True, but let's suppose that Dell were bought by another company, who then decided to release PCs using the well known Dell brandname. Would people think that was strange, and claim it wasn't really a Dell?
Well, the Macintosh and PlayStation are both backward compatible with their predecessors.
I'm sure these new Commodore PCs will be backward compatible with the PCs that the old Commodore company produced...
A point that people seem to be missing is that this is the "Commodore" brand, not the "Commodore 64" brand (although admittedly it's not helped by them referring to the C64 in their announcement).

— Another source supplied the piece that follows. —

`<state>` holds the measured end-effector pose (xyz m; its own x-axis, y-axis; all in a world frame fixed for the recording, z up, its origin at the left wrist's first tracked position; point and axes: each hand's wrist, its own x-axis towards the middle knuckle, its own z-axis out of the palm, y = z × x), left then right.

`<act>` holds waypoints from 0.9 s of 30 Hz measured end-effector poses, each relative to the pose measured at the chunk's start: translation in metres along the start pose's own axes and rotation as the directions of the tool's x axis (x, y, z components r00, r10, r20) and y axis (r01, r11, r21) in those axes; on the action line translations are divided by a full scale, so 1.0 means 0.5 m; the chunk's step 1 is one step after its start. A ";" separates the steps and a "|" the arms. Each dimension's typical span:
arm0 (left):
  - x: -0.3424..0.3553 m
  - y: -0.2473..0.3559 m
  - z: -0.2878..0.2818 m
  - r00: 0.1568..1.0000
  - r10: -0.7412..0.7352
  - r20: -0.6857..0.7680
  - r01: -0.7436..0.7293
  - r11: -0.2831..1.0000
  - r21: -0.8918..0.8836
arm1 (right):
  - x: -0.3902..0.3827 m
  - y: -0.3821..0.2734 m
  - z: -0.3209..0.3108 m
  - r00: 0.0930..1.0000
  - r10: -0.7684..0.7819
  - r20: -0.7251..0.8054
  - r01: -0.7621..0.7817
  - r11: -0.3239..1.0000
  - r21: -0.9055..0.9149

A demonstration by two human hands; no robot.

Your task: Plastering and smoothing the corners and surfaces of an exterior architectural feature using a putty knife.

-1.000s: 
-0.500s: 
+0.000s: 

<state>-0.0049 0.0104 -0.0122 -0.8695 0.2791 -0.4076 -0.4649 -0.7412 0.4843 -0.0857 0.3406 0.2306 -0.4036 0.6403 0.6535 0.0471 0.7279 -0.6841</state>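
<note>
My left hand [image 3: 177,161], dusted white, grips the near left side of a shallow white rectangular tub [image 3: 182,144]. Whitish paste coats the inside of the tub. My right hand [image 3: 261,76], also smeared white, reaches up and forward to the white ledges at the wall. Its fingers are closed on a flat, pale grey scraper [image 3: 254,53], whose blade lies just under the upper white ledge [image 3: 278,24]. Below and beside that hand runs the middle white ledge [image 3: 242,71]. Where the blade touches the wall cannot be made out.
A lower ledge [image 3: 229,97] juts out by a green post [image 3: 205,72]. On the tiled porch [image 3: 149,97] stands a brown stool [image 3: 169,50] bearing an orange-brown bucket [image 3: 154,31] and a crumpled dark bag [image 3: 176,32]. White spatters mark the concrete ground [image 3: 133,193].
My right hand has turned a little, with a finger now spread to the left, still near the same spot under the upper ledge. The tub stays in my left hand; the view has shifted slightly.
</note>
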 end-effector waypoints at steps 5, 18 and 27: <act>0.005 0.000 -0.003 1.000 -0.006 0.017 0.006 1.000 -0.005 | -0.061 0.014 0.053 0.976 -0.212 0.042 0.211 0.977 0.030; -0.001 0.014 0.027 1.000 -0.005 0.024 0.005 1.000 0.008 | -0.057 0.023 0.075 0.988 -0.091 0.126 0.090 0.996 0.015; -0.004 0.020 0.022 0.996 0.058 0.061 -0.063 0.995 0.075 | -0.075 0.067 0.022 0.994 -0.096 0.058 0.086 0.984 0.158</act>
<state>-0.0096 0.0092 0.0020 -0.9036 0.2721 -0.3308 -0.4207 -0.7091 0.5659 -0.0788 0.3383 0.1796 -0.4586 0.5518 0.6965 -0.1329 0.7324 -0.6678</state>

But yes, even as far as C64 compatibility is concerned, the NES/SNES would be a good example - it's possible through emulation, just the same as with the Mac/Playstation, it's just that the emulation software doesn't come as standard (though C64 emulators are free, at least).
Still, some brand names remain a bit constant. If you happened to be hanging around Apple headquarters, you might bump into Steve Jobs or Woz. The current Apple grew directly from the guys who were building the IIc in the 1980s. You could conceivably still find Shigeru Miyamoto running around the Nintendo offices, and you'd know that you're at the birthplace of the NES you were so glued to way back when. Hate Microsoft all you like, but you can still point to Gates and Ballmer and know that these are a couple of the guys responsible for that ubiquitous MS-DOS stuff you used to play with.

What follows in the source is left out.